EXERCISE DESCRIPTION =>
Extract the full listing verbatim and drop any pictures from your copy.

##### SUPPLIED INFORMATION #####

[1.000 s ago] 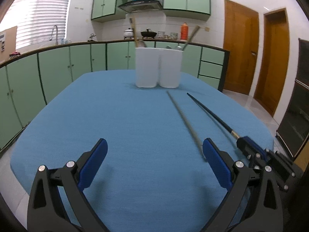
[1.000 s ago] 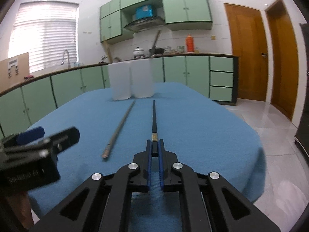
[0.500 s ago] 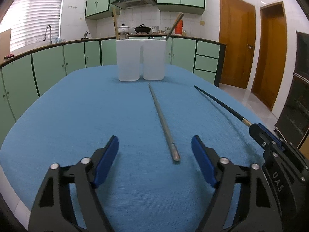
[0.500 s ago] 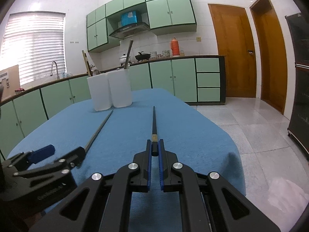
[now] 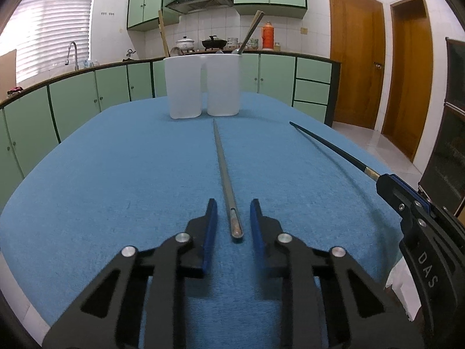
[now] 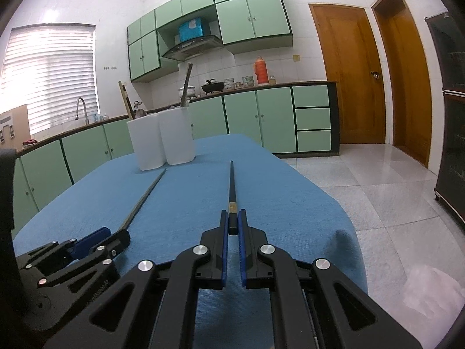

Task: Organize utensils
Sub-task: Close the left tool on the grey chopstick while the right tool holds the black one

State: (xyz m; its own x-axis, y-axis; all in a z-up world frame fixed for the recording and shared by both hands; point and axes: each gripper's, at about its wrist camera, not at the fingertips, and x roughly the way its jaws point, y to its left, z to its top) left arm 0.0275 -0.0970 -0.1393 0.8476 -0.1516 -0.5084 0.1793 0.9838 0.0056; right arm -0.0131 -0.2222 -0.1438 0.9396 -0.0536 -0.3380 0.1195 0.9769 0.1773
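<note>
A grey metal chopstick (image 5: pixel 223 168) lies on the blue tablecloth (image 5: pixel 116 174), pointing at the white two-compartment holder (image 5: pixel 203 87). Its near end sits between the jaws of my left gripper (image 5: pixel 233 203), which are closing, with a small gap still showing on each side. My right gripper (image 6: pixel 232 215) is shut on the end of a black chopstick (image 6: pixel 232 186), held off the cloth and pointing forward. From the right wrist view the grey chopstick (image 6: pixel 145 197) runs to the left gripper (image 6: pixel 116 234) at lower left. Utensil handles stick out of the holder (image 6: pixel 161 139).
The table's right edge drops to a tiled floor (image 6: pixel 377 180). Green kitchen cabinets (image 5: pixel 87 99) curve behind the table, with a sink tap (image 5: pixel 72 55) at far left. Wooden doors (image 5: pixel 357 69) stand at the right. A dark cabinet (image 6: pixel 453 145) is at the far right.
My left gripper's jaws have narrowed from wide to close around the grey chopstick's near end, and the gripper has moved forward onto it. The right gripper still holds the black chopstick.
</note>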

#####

REPLY =>
[1.000 s ago] 
[1.000 s ago] 
[0.500 s ago] 
[0.500 s ago] 
[now] 
[now] 

Task: Organize utensils
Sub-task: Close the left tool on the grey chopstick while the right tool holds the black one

State: (xyz m; its own x-axis, y-axis; all in a z-up world frame fixed for the recording and shared by both hands; point and axes: each gripper's, at about its wrist camera, not at the fingertips, and x roughly the way its jaws point, y to its left, z to its top) left arm 0.0275 -0.0970 -0.1393 0.8476 -0.1516 -0.5084 0.1793 0.9838 0.0056; right arm -0.0131 -0.2222 -0.1438 0.9396 -0.0536 -0.3380 0.1195 0.9769 0.1773
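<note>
A grey metal chopstick (image 5: pixel 223 168) lies on the blue tablecloth (image 5: pixel 116 174), pointing at the white two-compartment holder (image 5: pixel 203 87). Its near end sits between the jaws of my left gripper (image 5: pixel 233 203), which are closing, with a small gap still showing on each side. My right gripper (image 6: pixel 232 215) is shut on the end of a black chopstick (image 6: pixel 232 186), held off the cloth and pointing forward. From the right wrist view the grey chopstick (image 6: pixel 145 197) runs to the left gripper (image 6: pixel 116 234) at lower left. Utensil handles stick out of the holder (image 6: pixel 161 139).
The table's right edge drops to a tiled floor (image 6: pixel 377 180). Green kitchen cabinets (image 5: pixel 87 99) curve behind the table, with a sink tap (image 5: pixel 72 55) at far left. Wooden doors (image 5: pixel 357 69) stand at the right. A dark cabinet (image 6: pixel 453 145) is at the far right.
My left gripper's jaws have narrowed from wide to close around the grey chopstick's near end, and the gripper has moved forward onto it. The right gripper still holds the black chopstick.
</note>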

The response is finished.